A dark day for public education here in Illinois. Quinn was not the best candidate, but with Rauner and Emmanuel at the helm, it’s going to get real ugly, real fast. Mike Madigan will go along because he loves being a power broker and hates sharing the stage with a Democratic governor. Mike Madigan wants to muddy up Rauner so his daughter, Lisa Madigan, can run against Rauner in 2018. Our best hope, Karen Lewis, meanwhile has been diagnosed with a brain tumor.
I’m losing faith fast. The level of ignorance among downstate voters is appalling:
Consistently voting against their self-interests.
Electing a tax-dodging, job-destroying plutocrat for governor.
The 3 percent millionaire surtax (which would raise $1 billion for education in Illinois) barely passed in our county, which ranks near rock-bottom for wages in the state of Illinois
I think it’s time we challenge our IFT and IEA leadership.

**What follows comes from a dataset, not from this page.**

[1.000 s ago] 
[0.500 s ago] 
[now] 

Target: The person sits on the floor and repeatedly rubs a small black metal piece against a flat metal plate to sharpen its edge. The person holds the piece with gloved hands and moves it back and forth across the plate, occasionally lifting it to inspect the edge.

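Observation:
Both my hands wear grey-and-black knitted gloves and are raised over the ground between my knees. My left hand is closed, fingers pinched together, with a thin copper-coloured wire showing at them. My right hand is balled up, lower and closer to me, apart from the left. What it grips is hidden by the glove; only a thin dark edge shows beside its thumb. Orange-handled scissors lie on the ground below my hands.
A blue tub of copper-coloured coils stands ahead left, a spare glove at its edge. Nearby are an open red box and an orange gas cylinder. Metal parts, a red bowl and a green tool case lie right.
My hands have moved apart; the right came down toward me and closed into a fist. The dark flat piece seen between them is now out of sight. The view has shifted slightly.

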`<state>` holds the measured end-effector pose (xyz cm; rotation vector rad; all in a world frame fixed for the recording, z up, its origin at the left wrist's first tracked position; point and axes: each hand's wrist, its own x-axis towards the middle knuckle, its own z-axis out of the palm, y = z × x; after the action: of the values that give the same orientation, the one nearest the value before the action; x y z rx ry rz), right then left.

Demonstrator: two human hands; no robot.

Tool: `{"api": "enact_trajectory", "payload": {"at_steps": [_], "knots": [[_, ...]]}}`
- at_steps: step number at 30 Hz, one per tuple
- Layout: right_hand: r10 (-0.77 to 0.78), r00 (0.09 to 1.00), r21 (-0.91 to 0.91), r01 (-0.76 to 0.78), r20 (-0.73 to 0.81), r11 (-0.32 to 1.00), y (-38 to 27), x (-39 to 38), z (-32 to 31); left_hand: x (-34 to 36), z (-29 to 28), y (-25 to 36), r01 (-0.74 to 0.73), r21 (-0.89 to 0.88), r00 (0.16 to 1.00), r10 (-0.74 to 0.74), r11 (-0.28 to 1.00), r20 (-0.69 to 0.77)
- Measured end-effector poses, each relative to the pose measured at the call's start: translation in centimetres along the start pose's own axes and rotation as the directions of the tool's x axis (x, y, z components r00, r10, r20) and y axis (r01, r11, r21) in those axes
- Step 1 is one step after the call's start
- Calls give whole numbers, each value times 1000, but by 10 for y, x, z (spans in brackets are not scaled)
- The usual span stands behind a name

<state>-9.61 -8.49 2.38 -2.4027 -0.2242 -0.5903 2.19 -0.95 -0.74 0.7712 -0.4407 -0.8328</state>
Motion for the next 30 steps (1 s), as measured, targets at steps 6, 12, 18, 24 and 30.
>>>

Our pinkie-ring loving IFT leader in Joliet is worthless, and says we basically have accept whatever “reform” gets shoved down our collective throats.
.It’s time we demand that they stop cozying up to the politicians who are destroying public education in our state. ..
The Democrats I was pushing won.
We are very happy here in Western NC about that (not about the US Senate, though).
So. . .as for the data. I think there’s probably a balance of using it to track voting and then having the candidate stand for something voters want to see.
We had record mid-term voter turnout here. I’m so happy about that. LOTS of grassroots groups were working their butts off here for at least the last nine months.
Very happy here in Western NC.
“Data Driven Drivel”
Data Driven Drivel
What it’s all about
Better get your shovel
To drive the drivel out
Except for governor, I voted Libertarian all the way, here in Illinois. And if I wasn’t a teacher my vote for governor would have been Libertarian too!!!!! It’s like there is NO choice what-so-ever. Even my vote for governor is a waste because my choice is better for teachers but worse for schools!!!
Which non-Libertarian candidate do you think is better for teachers? The one who wants to profit from privatized public goods or the one who stole pensions from teachers?
Sorry, this is a bit off point but I can’t contain myself. Tom Wolf wins in Pennsylvania. Corbett is gone, our pensions and tenure are saved, and now there is the real possibility that Pennsylvania will finally adopt a fair funding formula and Philadelphia teachers and students will get the resources they are entitled too.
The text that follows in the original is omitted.